Internships: the reason Cambridge CompSci has no practical content

Whenever I meet someone and happen to mention that I study Computer Science, some of the most common responses include “Oh so can you like hack my Facebook account?” or “Wait so are you gonna be the next Bill Gates?” Though not meant seriously, these reactions reveal the vast difference between what people think Computer Science is versus what we actually study. This is to be expected after all, as conversation about induction over abstract syntax trees and proving determinacy of languages would make for very poor small talk.

This is not to say that we aren’t taught anything practical, but most of the programming exercises follow quite a formulaic set of instructions and can be completed in an afternoon - unlike any real life system design. To get real applicable experience, the expectation is that students undertake relevant internships during the vacation, which the department actually supports quite well by hosting careers fairs and offering careers services.
Though securing an internship is not strictly required, the highly competitive environment means everyone will naturally try to get one, or else be seen by some as inferior or incompetent. Not that this is necessarily a healthy attitude, but one can’t deny that it does push students to be more productive - and boy am I grateful that I was pushed, because the internship experience I had this summer was unforgettable.
I was lucky enough to land a software development internship in central London at a startup called UtterBerry, which deals with using smart sensor networks for many weird and wacky applications. As a first experience in industry and a 9-6 office job, it was a steep learning curve, though everyone there was extremely helpful and approachable.

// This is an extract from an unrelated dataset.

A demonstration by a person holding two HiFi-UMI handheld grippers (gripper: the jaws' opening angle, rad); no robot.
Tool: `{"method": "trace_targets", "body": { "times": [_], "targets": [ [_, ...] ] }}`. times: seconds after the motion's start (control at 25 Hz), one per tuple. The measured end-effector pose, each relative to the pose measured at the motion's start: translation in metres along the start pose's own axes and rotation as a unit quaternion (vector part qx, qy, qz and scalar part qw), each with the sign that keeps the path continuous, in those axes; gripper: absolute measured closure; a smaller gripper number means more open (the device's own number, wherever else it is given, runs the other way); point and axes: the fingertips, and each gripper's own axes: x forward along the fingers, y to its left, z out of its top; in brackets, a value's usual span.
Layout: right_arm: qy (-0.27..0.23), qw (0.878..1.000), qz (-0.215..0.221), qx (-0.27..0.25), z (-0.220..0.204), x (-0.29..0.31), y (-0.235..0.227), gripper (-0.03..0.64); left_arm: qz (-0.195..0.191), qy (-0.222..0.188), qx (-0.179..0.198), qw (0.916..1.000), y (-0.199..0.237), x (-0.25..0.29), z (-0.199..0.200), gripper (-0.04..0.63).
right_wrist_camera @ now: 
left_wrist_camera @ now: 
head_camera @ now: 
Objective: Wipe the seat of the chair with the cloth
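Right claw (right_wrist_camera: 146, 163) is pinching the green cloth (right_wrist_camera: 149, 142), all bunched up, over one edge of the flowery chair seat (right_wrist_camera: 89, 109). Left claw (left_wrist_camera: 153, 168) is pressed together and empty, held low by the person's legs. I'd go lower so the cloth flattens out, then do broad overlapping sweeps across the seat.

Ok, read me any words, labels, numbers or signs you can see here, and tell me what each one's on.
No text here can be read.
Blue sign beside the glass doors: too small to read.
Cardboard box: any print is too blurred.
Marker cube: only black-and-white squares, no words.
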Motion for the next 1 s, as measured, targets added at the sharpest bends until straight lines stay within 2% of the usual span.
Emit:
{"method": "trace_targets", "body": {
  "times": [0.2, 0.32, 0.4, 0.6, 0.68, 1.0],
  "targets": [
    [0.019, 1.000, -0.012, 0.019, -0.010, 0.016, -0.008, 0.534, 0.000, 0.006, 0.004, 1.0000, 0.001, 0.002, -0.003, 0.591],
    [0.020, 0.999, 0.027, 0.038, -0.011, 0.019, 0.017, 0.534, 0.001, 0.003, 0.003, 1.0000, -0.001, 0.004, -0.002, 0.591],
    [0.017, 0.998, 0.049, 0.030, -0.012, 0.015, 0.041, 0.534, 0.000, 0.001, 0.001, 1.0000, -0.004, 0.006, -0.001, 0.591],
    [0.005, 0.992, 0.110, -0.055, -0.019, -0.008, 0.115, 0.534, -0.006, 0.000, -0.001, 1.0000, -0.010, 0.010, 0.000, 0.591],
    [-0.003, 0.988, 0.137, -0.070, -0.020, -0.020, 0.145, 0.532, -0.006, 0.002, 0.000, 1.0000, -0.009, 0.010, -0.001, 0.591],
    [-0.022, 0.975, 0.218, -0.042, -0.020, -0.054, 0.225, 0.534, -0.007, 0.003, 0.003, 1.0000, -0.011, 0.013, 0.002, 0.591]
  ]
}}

To begin with, it felt like I had been thrown into the deep end of the pool, as I had to learn JavaScript on the fly and the code I was writing would actually be used in the company’s systems. I think this entire experience is a demonstration of the fact that boundaries of your comfort zone have to be pushed in order to achieve anything of significance.
Finally, for anyone reading this looking for general tips on how to approach tech internship applications, here are some I found useful:
• Make sure to check application deadlines, because some come as early as October.
• Take old school careers advice with a grain of salt - companies don’t care that you’re proficient in Microsoft Excel!
• Apply everywhere! There’s no limit to the number of applications you send, and usually all it takes is a few clicks to send a CV (if they don’t require a cover letter)
• Don’t be picky during the application stage. Your first impressions of a company may not always be correct, and any interview experience is good, regardless of if you really want to work there.
• Don’t consider the interview a test, but rather a chance for you to befriend your interviewer.